Writing a python program that analyses audio for it to be visualised on an LED strip for some room lighting
For a while, I’ve wanted to use my WS2812B LED light strips to visualise music, and today, I created a program to do just that.
If you are impatient and would just like to see this in action, scroll to the bottom of the article for videos.
At first, I decided that the obvious way to go about this would be using a Fourier transform. This is a transform that could decompose a wave (like the sound being played) into its component frequencies. That way, if something with a low frequency and a high frequency was being played, I would be able to decompose them into these components. In addition, I would also be able to spot a changing frequency, like a melody. I fiddled with this idea for a bit, and decided to make a spectrogram.
For all of the following examples in this article, I’m using the first 10 seconds of “Toss A Coin To Your Witcher”.
A spectrogram performs a Fourier transform locally at many points to determine the intensity of individual frequencies in the wave. It then displays this with time on the x-axis and frequency on the y-axis, with the colour at each point representing intensity.
With matplotlib and scipy, this code for this is very simple.
import matplotlib.pyplot as plt
from scipy import signal
from scipy.io import wavfile
FS, data = wavfile.read('wavs/witchershort.wav')
plt.specgram(data, Fs=FS, NFFT=256, noverlap=0, scale='dB') # plot
plt.show()
Here is the spectrogram of the audio:
We can clearly see that this is linked to the audio - somehow? It’s not entirely clear what’s going here either though.
Notice how high the frequencies are as well: the y-axis is frequency in Hz, and 5000 is already a decently high frequency. Most musical notes are much lower frequencies, in the 20 - 1000Hz range. If we zoom in, all we see is a garbled set of rectangles.
Part of the problem is that the Fourier transform inherently has difficulties detecting low frequencies. If we perform the Fourier transform over a 1/60th of a second slice of time (or 0.0167 seconds), it’ll be difficult to detect frequencies as low as, say, 40Hz, as a single wavelength of this frequency takes 1/40 = 0.0250 seconds to pass. In addition, small changes in the lower frequencies are proportionally much larger and much easier to detect with the human ear - it’s way easier to tell the difference between 40 and 60Hz than it is between 4000 and 4020Hz.

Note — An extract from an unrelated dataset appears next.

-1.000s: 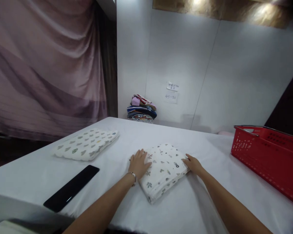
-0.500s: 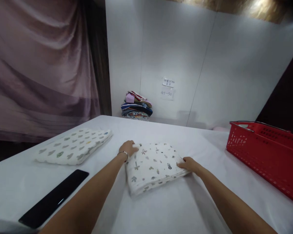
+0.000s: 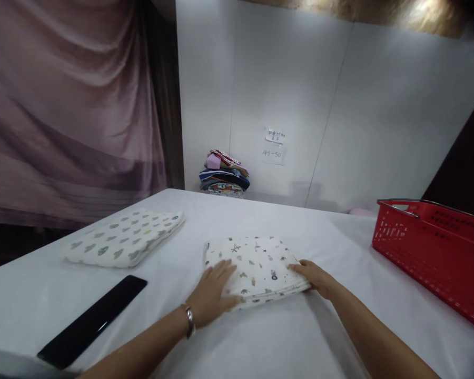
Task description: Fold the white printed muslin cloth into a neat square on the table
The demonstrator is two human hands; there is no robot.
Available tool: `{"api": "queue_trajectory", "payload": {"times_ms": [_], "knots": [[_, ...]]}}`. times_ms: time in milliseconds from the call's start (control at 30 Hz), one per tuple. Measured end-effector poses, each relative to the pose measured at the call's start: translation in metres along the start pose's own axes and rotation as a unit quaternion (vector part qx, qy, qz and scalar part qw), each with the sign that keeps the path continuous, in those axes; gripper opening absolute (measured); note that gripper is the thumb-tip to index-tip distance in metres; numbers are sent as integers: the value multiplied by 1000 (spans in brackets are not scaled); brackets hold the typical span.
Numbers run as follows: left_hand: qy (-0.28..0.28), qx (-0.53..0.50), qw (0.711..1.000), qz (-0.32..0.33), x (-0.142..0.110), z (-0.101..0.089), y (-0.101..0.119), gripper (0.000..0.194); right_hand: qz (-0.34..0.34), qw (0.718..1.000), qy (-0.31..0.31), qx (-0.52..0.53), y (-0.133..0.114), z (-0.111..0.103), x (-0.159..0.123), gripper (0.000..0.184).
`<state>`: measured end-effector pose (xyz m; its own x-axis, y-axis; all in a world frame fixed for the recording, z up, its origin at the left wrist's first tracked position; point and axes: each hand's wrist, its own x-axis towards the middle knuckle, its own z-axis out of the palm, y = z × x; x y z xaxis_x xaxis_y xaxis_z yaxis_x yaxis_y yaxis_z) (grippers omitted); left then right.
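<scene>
A folded white cloth with small prints (image 3: pixel 256 263) lies in the middle of the white table (image 3: pixel 300 337). My left hand (image 3: pixel 212 292) rests flat on the cloth's near left corner, fingers stretched out; a bracelet is on that wrist. My right hand (image 3: pixel 314 276) touches the cloth's right edge, with its fingers curled against the folded layers. A second folded cloth printed with green and grey shapes (image 3: pixel 124 243) lies further left on the table, away from both hands.
A long black flat object (image 3: pixel 92 321) lies near the table's front left edge. A red plastic basket (image 3: pixel 438 252) stands at the right. A stack of folded colourful fabrics (image 3: pixel 224 179) sits by the white wall behind. A mauve curtain (image 3: pixel 63 105) hangs left.
My left hand has slid from the cloth's far left corner back to its near left corner. The cloth has turned a little and lies squarer. My right hand stays at the right edge.
</scene>
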<state>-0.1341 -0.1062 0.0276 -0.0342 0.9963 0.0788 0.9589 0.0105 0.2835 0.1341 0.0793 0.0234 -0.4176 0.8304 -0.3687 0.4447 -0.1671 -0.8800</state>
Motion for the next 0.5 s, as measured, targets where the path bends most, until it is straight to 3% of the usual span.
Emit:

I also wanted to work with a much simpler method, so I turned to directly looking at the intensity of the audio.
WAV files contain the intensity of audio at thousands of different points in time. There can be around 48,000 of these samples in a single second, even in lower quality audio. A negative intensity corresponds to a lower-than-atmospheric pressure in air (because sound is just air pressure moving as a wave).
Plotting all of these out, we get a familiar sound-wave-esque curve.

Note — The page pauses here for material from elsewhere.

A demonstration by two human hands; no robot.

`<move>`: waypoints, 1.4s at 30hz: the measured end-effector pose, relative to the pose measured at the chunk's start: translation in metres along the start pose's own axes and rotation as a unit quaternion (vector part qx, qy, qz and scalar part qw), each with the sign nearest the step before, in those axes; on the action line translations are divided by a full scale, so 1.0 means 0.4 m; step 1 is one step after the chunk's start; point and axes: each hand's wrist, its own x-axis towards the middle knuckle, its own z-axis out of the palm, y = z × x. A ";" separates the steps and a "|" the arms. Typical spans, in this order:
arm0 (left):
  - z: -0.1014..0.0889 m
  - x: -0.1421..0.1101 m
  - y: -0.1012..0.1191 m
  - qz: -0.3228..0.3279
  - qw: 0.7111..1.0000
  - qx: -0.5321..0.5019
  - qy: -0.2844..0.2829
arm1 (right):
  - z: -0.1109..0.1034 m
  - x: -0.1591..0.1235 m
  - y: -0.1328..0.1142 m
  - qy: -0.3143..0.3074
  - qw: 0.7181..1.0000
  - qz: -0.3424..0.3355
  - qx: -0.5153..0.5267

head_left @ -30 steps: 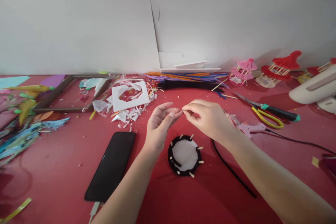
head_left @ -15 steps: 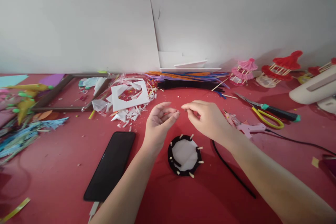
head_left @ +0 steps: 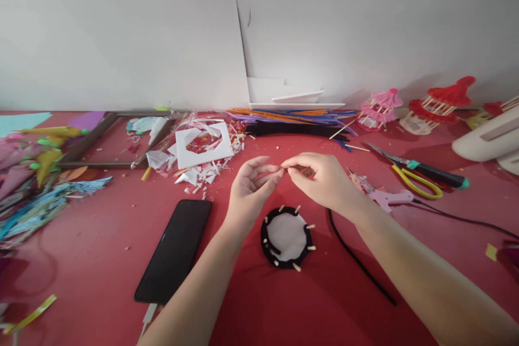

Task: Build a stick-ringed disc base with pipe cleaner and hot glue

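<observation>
My left hand (head_left: pixel 253 186) and my right hand (head_left: pixel 320 181) meet at their fingertips above the red table. Thumb and forefinger are pinched on each hand, and whatever sits between them is too small to make out. Just below stands a round white disc (head_left: pixel 287 235) ringed with black pipe cleaner (head_left: pixel 264 248), which weaves around several short pale sticks (head_left: pixel 310 226). A loose black pipe cleaner (head_left: pixel 360 259) lies to the right, under my right forearm.
Left of my left forearm lies a black phone (head_left: pixel 174 248) with a cable. A pink glue gun (head_left: pixel 389 198) and yellow-handled scissors (head_left: pixel 417 183) lie right. Behind are pipe cleaners (head_left: pixel 292 128), a cut white foam frame (head_left: pixel 205 145), scraps and small carousel-like models (head_left: pixel 440 102).
My right fingertips have come left to touch those of my left hand, closing the small gap between them. The whole view has shifted slightly.
</observation>
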 end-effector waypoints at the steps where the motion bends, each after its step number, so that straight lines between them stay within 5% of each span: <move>1: 0.000 0.000 0.000 -0.002 1.000 0.003 0.000 | -0.001 0.000 0.002 -0.003 1.000 0.001 0.002; 8: -0.002 -0.003 0.001 -0.019 1.000 -0.016 -0.010 | -0.003 0.004 0.004 -0.014 1.000 -0.009 -0.010; 18: -0.018 0.008 -0.003 -0.081 0.996 0.006 0.027 | 0.006 0.000 0.020 -0.087 0.988 -0.112 -0.057; 24: -0.037 0.021 -0.010 -0.083 0.995 0.017 0.053 | -0.021 0.012 0.040 -0.010 0.997 -0.018 -0.073; 32: -0.049 0.035 -0.010 -0.042 0.990 0.090 0.097 | -0.085 0.023 0.031 0.085 0.994 0.011 -0.062; 39: -0.072 0.041 0.036 0.061 0.942 0.287 0.162 | -0.115 0.021 0.029 0.126 0.988 0.014 -0.088; 42: -0.078 0.043 0.038 0.121 0.893 0.405 0.156 | -0.115 0.019 0.029 0.121 0.987 0.003 -0.104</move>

However, notice that on the x-axis there are nearly 5 million samples in the first 10 seconds, which seems pretty excessive for a visualisation that realistically only needs to update 60 times a second.
Zooming in, we also come across our first problem.
This is a wave that moves up and down, not clearly corresponding to an intensity. We want to somehow smooth out this curve, and lose lots of the sample data while doing so.
A simple way to get started is to group samples into batches that cover 1/60th of a second. For example, if a file had 48000 samples per second, we would want 48000 / 60 = 800 samples in each batch. In each batch, we could just sum all of the samples, but the negative values would mostly cancel out the positive values. To fix this, I only sum the positive values when summing over a sample. To prevent the sums from being too large, I also divide them by the number of samples, to essentially give an average of all positive samples in each 1/60th of a second.
To do this, I used this code:
smoothing_range = sample_rate / 60
frames = math.ceil(len(audio) / smoothing_range)
maxima = np.zeros((frames,), dtype=float)
step = math.floor(sample_rate / 600)
for x in range(0, len(audio)):
sample = audio[x]
# calculate what frame we are in
frame = math.floor(x / smoothing_range)
if (sample > 0):
maxima[frame] += (sample / smoothing_range)
This leaves us with this plot:
This is looking much more manageable, but still seems quite rough. We have also reduced the space to 600 data points, one for each 1/60th of a second. I’ll be now referring to each of these as frames. To smoothen the curve out, I take a local average of 10 frames on each frame. This means that sudden changes will be attenuated.
This can be done by simply looping through all the frames and then looping through their surroundings. While this isn’t efficient at all, there are few enough frames that it isn’t a problem.
smooth_size = 5
maxima_smoothed = np.zeros((frames,), dtype=float)
for x in range(frames):
range_min = max(x - smooth_size, 0)
range_max = min(x + smooth_size, frames)
for y in range(range_min, range_max):
maxima_smoothed[x] += maxima[y]
maxima_smoothed[x] /= (range_max - range_min)
Now the plot looks like this:
This is now reaching the point where it’s actually possible to make out what parts of the song are being shown in the wave, so I’ve labelled them on the image above.
This is already pretty good for a visualisation. Many audio visualisation have sufficed with just displaying the intensity of the audio being played.
However, I wanted to try and take this to the next step.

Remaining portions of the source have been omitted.